To allow user space to specify which MSRs it wants to see handled by KVM,
this patch introduces a new ioctl to push filter rules with bitmaps into
KVM. Based on these bitmaps, KVM can then decide whether to reject MSR access.
With the addition of KVM_CAP_X86_USER_SPACE_MSR it can also deflect the
denied MSR events to user space to operate on.
If no filter is populated, MSR handling stays identical to before.
Signed-off-by: Alexander Graf
---
v2 -> v3:
- document flags for KVM_X86_ADD_MSR_ALLOWLIST
- generalize exit path, always unlock when returning
- s/KVM_CAP_ADD_MSR_ALLOWLIST/KVM_CAP_X86_MSR_ALLOWLIST/g
- Add KVM_X86_CLEAR_MSR_ALLOWLIST
v3 -> v4:
- lock allow check and clearing
- free bitmaps on clear
v4 -> v5:
- use srcu
v5 -> v6:
- send filter change notification
- change to atomic set_msr_filter ioctl with fallback flag
- use EPERM for filter blocks
- add bit for MSR user space deflection
- check for overflow of BITS_TO_LONGS (thanks Dan Carpenter!)
- s/int i;/u32 i;/
- remove overlap check
v7 -> v8:
- adapt KVM_MSR_EXIT_REASON_FILTER value
- introduce KVM_MSR_FILTER_MAX_RANGES
- fix language in documentation
---
Documentation/virt/kvm/api.rst | 108
arch/x86/include/asm/kvm_host.h | 14 +++
arch/x86/include/uapi/asm/kvm.h | 18
arch/x86/kvm/x86.c | 145 +++-
include/uapi/linux/kvm.h| 5 ++
5 files changed, 289 insertions(+), 1 deletion(-)
diff --git a/Documentation/virt/kvm/api.rst b/Documentation/virt/kvm/api.rst
index 5e6c6a429562..51725c5a5f51 100644
--- a/Documentation/virt/kvm/api.rst
+++ b/Documentation/virt/kvm/api.rst
@@ -4704,6 +4704,99 @@ KVM_PV_VM_VERIFY
Verify the integrity of the unpacked image.

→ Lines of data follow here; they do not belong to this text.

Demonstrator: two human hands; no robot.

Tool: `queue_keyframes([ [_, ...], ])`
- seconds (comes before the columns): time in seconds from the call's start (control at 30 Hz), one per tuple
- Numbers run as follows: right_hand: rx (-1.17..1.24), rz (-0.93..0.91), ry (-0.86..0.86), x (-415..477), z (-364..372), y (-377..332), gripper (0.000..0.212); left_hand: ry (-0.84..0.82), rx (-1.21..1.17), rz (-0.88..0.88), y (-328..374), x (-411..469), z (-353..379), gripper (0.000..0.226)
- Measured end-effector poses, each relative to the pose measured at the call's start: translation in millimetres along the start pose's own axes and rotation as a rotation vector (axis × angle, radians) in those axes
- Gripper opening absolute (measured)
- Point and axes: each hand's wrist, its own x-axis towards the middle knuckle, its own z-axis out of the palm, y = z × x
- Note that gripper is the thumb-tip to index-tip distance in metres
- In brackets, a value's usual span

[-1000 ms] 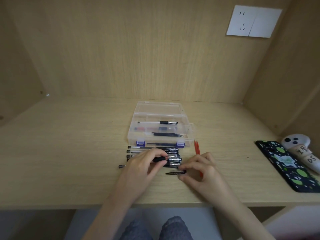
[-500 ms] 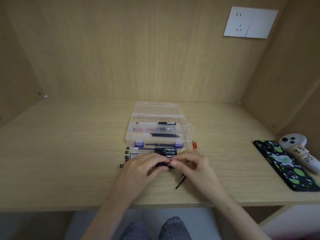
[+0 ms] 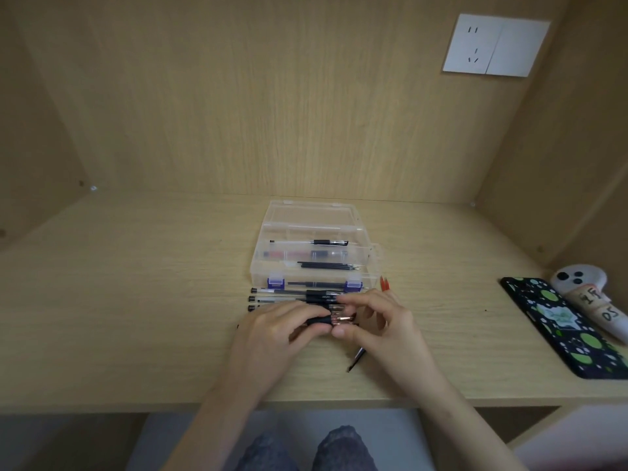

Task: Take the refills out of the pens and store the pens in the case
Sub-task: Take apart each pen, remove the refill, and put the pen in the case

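Black pen (image 3: pixel 321 321) pinched between both hands (image 3: pixel 272 338) (image 3: pixel 384 331).

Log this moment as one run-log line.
phase: opening pen | left grip: holds pen barrel | right grip: pinches its tip end | case: open, refills inside | desk: row of pens waiting

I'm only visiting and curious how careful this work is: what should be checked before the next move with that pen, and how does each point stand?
1. Pen held at both ends: ok. The left hand grips the pen by its black grip, and the right hand pinches its tip.
2. Tip unscrewed: cannot tell. The joint is too small to judge.
3. Case open: ok.
4. Room in case: ok. Free space shows in its back compartment.
5. Loose dark piece beside the right wrist: not ok. A sweep could knock it off the desk.
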Motion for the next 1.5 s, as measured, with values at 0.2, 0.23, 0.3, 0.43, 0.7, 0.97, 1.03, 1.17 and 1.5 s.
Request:
queue_keyframes([
  [0.2,-0.015,0.019,-0.013,-0.5,-1.6,2.5,0.014,0.005,0.009,0.014,1.3,0.9,-0.4,0.028],
  [0.23,0.004,0.037,-0.021,-0.8,-2.3,1.8,0.021,0.008,0.004,0.010,1.4,1.1,-0.7,0.027],
  [0.3,0.053,0.088,-0.019,-0.9,-3.1,0.0,0.026,0.011,0.007,0.016,1.7,1.6,-0.8,0.026],
  [0.43,0.019,0.093,-0.024,1.1,-3.5,1.8,0.007,0.004,0.012,0.017,2.7,2.3,-0.8,0.028],
  [0.7,0.003,0.075,-0.053,-0.1,-3.5,2.5,0.012,-0.010,0.008,-0.004,3.1,2.4,-1.3,0.027],
  [0.97,0.050,0.111,-0.051,-1.2,-5.7,2.7,0.009,-0.022,-0.015,-0.020,3.4,2.5,-1.5,0.025],
  [1.03,0.043,0.113,-0.049,-1.2,-5.4,3.7,0.007,-0.021,-0.010,-0.019,3.8,3.1,-1.3,0.025],
  [1.17,0.086,0.131,-0.051,-1.7,-5.9,4.0,0.020,-0.011,-0.017,-0.013,4.1,2.8,-1.1,0.025],
  [1.5,0.104,0.134,-0.047,-0.9,-5.2,2.4,0.012,-0.024,-0.019,-0.012,3.6,2.6,-1.4,0.027],
])
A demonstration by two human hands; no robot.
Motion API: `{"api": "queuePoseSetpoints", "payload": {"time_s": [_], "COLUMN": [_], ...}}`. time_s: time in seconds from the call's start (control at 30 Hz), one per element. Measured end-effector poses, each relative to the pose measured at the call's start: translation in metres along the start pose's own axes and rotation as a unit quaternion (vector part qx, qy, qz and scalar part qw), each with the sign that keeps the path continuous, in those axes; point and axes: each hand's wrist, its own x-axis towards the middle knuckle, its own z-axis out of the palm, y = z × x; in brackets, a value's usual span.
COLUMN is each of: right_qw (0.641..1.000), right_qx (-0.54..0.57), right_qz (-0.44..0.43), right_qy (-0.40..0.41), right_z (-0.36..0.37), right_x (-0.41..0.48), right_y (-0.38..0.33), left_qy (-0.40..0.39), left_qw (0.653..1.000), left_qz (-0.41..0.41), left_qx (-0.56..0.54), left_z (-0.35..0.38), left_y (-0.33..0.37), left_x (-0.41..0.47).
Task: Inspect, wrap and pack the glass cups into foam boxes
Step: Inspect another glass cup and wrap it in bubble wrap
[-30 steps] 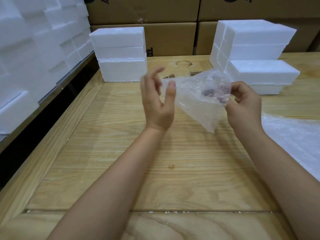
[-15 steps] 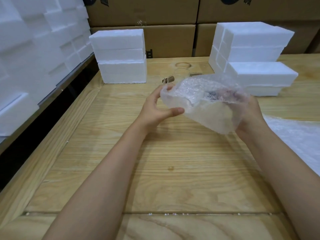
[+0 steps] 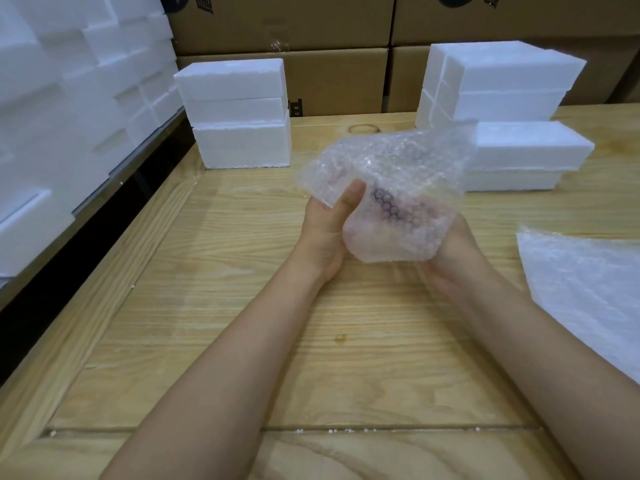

Only if this succeeds,
KVM is allowed to start protected VCPUs.
+4.126 KVM_X86_SET_MSR_FILTER
+
+
+:Capability: KVM_X86_SET_MSR_FILTER
+:Architectures: x86
+:Type: vm ioctl
+:Parameters: struct kvm_msr_filter
+:Returns: 0 on success, < 0 on error
+
+::
+
+ struct kvm_msr_filter_range {
+ #define KVM_MSR_FILTER_READ (1 << 0)
+ #define KVM_MSR_FILTER_WRITE (1 << 1)
+ __u32 flags;
+ __u32 nmsrs; /* number of msrs in bitmap */
+ __u32 base; /* MSR index the bitmap starts at */
+ __u8 *bitmap; /* a 1 bit allows the operations in flags, 0 denies */
+ };
+
+ #define KVM_MSR_FILTER_MAX_RANGES 16
+ struct kvm_msr_filter {
+ #define KVM_MSR_FILTER_DEFAULT_ALLOW (0 << 0)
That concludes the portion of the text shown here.